I am trying not to be offended here.
The same cannot be said about the idea that they exist, are colonizing the galaxy, but haven't gotten to us yet. That would place both us and them in a privileged position in the history of the galaxy. It's not impossible, but it's extremely unlikely, only more so because the galaxy has been capable of supporting life such as our for billions of years before now.
The situation can only be resolved by assuming there's nothing special about our situation. We aren't privileged. If we had existed at some other time in the the past or next billion years instead, or in some other galaxy, we would still be able to look out and see most stars empty, with a scant handful stars having megastructures built around them. The only way this can be true (if that is a megastructure we're seeing), the only way to maintain our unprivileged status, is if interstellar colonization just isn't a route civilizations go down, for whatever reason. Otherwise, the universe doesn't meet what we should expect as unprivileged observers.
Alternative theories:
* if life on Earth began elsewhere that would potentually add billions more years to the timescale of the evolution of life meaning that it is only around now that intelligent life begins to develop
* Once intelligent life is advanced enough, it stops expressing itself in ways which are detectable to us
It actually doesn't, the point of it is to escape uniformity of motive. If galactic colonization is not merely inconvenient, but has intractable problems of some sort which throttle it, societal motivations don't matter - it's just not going to happen much, or maybe ever depending on the nature of the problems and how parallel universal sapient development is. One possible solution is that building something in your own star system is just so superior to colonizing the galaxy that nobody ever really gets too far from their home systems before just doing that instead.

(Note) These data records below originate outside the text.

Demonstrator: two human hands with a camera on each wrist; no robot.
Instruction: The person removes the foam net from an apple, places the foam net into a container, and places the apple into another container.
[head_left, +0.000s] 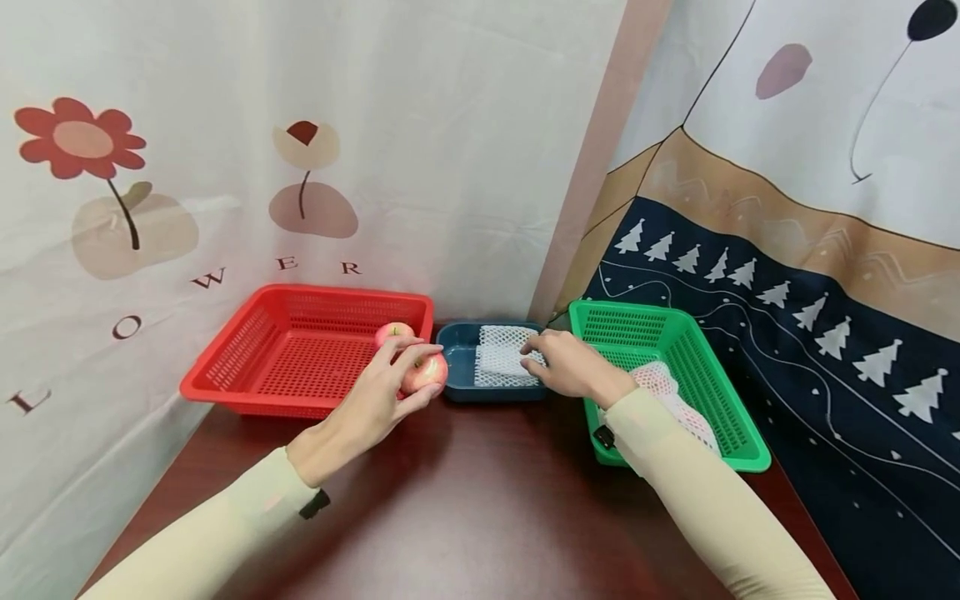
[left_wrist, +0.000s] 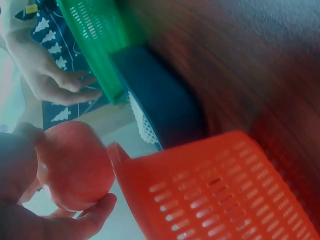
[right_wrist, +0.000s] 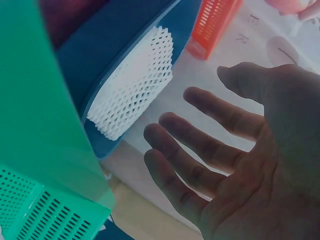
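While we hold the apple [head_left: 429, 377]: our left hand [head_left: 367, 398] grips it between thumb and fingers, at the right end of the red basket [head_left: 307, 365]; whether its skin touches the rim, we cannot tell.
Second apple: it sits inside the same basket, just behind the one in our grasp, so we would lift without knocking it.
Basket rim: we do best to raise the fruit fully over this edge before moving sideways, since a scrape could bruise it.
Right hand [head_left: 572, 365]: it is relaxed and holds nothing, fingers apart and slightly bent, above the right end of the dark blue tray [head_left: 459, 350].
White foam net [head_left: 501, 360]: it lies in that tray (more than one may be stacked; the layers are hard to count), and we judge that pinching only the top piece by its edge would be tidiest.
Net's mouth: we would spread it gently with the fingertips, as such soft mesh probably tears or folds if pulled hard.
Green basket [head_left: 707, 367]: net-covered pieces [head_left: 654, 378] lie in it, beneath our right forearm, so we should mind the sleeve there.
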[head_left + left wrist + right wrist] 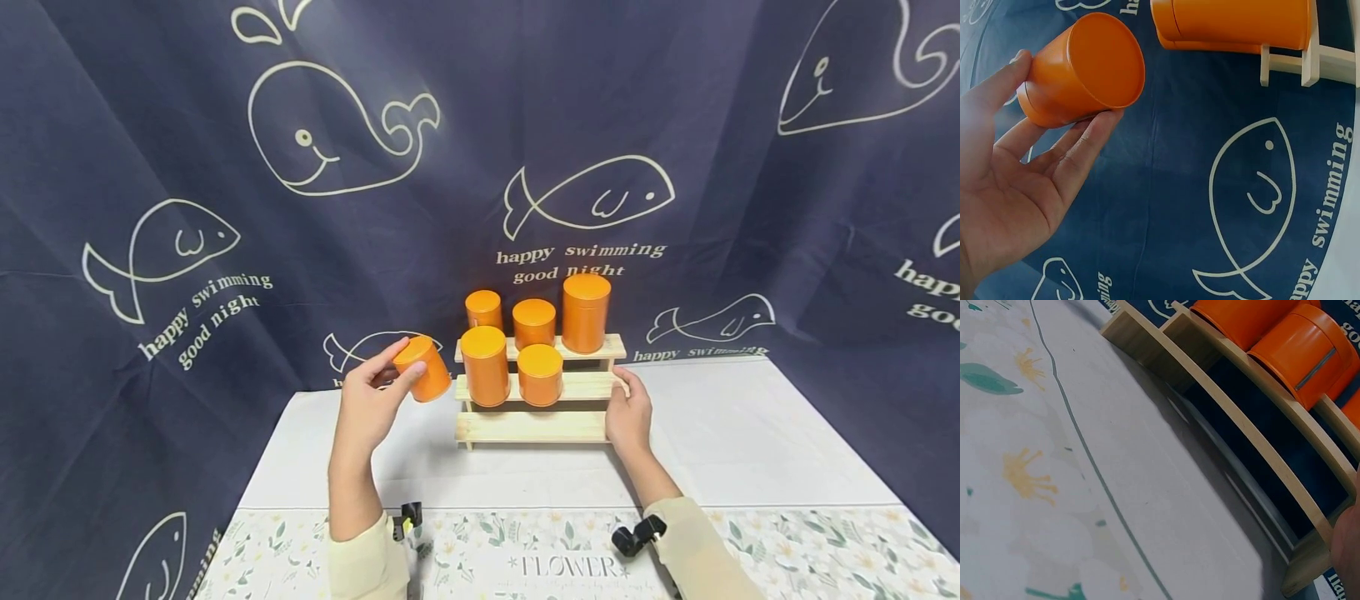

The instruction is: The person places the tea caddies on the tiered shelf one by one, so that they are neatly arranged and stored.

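My left hand [372,403] pinches a small orange canister [423,369] between thumb and fingers, in the air left of the wooden rack [534,427]. The canister tilts; in the left wrist view its flat round end [1107,60] faces the camera. My right hand [628,410] grips the rack's right end; its fingers are partly hidden there. On the top tier stand a narrow canister [483,310], a short canister [534,323] and a tall canister [586,313]. The middle tier bears another tall canister [486,367] and a squat canister [540,376]. All are orange.
The rack stands on a white tabletop [720,433], with a floral cloth [465,542] along the near side. Close behind hangs a dark blue curtain [465,225] printed with whales and fish. A black wrist device [637,535] sits by the right sleeve.
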`<act>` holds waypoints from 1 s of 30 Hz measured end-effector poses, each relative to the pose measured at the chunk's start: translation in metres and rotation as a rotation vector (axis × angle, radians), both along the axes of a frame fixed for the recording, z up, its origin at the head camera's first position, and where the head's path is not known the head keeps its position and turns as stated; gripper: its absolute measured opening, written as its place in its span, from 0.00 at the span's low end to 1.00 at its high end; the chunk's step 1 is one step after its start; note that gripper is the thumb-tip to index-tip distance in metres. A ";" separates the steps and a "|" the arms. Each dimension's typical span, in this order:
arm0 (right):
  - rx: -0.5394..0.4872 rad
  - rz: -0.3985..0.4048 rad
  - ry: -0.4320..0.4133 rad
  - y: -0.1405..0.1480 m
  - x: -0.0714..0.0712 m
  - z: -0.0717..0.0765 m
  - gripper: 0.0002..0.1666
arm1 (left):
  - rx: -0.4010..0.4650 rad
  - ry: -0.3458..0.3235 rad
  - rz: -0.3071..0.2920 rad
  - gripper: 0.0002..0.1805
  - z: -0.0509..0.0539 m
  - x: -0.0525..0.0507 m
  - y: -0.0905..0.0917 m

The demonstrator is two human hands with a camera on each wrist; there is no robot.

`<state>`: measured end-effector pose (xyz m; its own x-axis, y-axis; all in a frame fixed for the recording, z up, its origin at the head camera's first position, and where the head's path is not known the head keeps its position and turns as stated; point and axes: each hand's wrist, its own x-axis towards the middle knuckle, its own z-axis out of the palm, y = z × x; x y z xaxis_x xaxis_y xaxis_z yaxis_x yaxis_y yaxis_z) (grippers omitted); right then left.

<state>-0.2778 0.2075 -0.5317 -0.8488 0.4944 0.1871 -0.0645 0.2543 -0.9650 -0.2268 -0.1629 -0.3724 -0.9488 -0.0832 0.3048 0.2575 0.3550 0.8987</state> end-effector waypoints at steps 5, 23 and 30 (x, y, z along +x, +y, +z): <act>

The problem I have with this is that intersteller colonisation is plausible even with current or near future technologies (although not easy); certainly more plausible than megascale engineering, so it's hard to imagine what would keep civilisations from doing it *across the board*; especially when some races may find it a lot easier than we do - if they're on a world with lower gravity, getting into orbit isn't such a pain in the ass, races longer lived or less suseptable to radiation damage would find space travel a lot easier etc. I mean, space travel is hard but not that hard.
The bottom line is that if that actually is an alien civilization building a megastructure, their existence implies that it is very unlikely that interstellar colonization is something we'll ever actually do, even if we don't understand the reasons yet. If we look closer and find out that they are colonizing systems even while building this thing, that they're expanding outwards in a manner consistent with eventual galactic colonization within the next hundred million years or so, then we'd better hope that galactic colonization actually is a terrible idea and we just managed to spot them before they figured it out themselves and stopped completely. Otherwise that implies that there's a very high probability that oh shit oh shit oh shit fuck fuck fuck fuck fuck.
Alternatively, a species rate of technological progress is no constant; after a certain point you reach more of a plateau and we'll catch them up before they get near us.